Crude oil futures collapsed to below zero for the first time in history as the deepening economic turmoil caused by the coronavirus crisis left traders desperate to avoid taking delivery of physical crude. West Texas Intermediate crude for May delivery finished down $55.90 on Monday, more than 306%, to settle deeply in negative territory at -$37.63 a barrel on the New York Mercantile Exchange, meaning that you have to pay to get someone to take barrels of oil off your hands amid a growing supply glut and storage shortage. The May contract expires at Tuesday's close. Any traders that are still long crude at that time must take physical delivery, while anyone short must make delivery.The June contract, which expires on May 19, fell nearly 9 percent, $22.68 a barrel.
Democratic lawmakers and Treasury Secretary Steven Mnuchin on Sunday said they were close to striking a deal to replenish a roughly $350 billion small-business recovery program, according to reports.
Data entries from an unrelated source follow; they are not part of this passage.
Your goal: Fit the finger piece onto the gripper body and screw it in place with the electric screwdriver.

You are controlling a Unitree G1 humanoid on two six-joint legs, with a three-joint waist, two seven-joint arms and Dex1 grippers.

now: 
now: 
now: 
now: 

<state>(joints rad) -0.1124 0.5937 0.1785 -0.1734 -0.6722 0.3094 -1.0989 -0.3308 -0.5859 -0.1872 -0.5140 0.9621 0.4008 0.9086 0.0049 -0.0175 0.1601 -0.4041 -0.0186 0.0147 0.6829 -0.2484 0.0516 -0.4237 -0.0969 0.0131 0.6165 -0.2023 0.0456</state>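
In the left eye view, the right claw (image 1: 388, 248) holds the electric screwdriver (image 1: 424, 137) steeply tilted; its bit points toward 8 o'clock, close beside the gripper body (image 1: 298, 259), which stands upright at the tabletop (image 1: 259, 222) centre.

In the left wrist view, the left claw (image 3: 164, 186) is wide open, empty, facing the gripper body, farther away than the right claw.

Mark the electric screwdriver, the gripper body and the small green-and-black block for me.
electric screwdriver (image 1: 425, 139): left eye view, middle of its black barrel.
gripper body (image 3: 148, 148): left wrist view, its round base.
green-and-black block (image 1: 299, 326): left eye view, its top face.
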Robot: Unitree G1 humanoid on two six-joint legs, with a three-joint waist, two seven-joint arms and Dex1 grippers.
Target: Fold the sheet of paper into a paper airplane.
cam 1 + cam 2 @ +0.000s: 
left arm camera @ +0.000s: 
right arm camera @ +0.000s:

But Senate Majority Leader Mitch McConnell threw cold water on hopes of a quick resolution to the funding stalemate, saying that lawmakers would reconvene again Tuesday to discuss the program.
Global infections of COVID-19 have exceeded 2.4 million, with more than 165,000 lives lost to the contagion that was first identified in China in December.
Plunging oil prices overshadowed optimism over signs of peak infections in parts of the world, including New York, and plans from Europe, notably Germany, to begin unwinding the recent global economic pause due to the pandemic.
All 11 stock market sectors were down on Monday, with energy, real estate and utilities the biggest laggards. Boeing, Dow Inc., American Express, Chevron and JPMorgan Chase were among the Dow's big losers.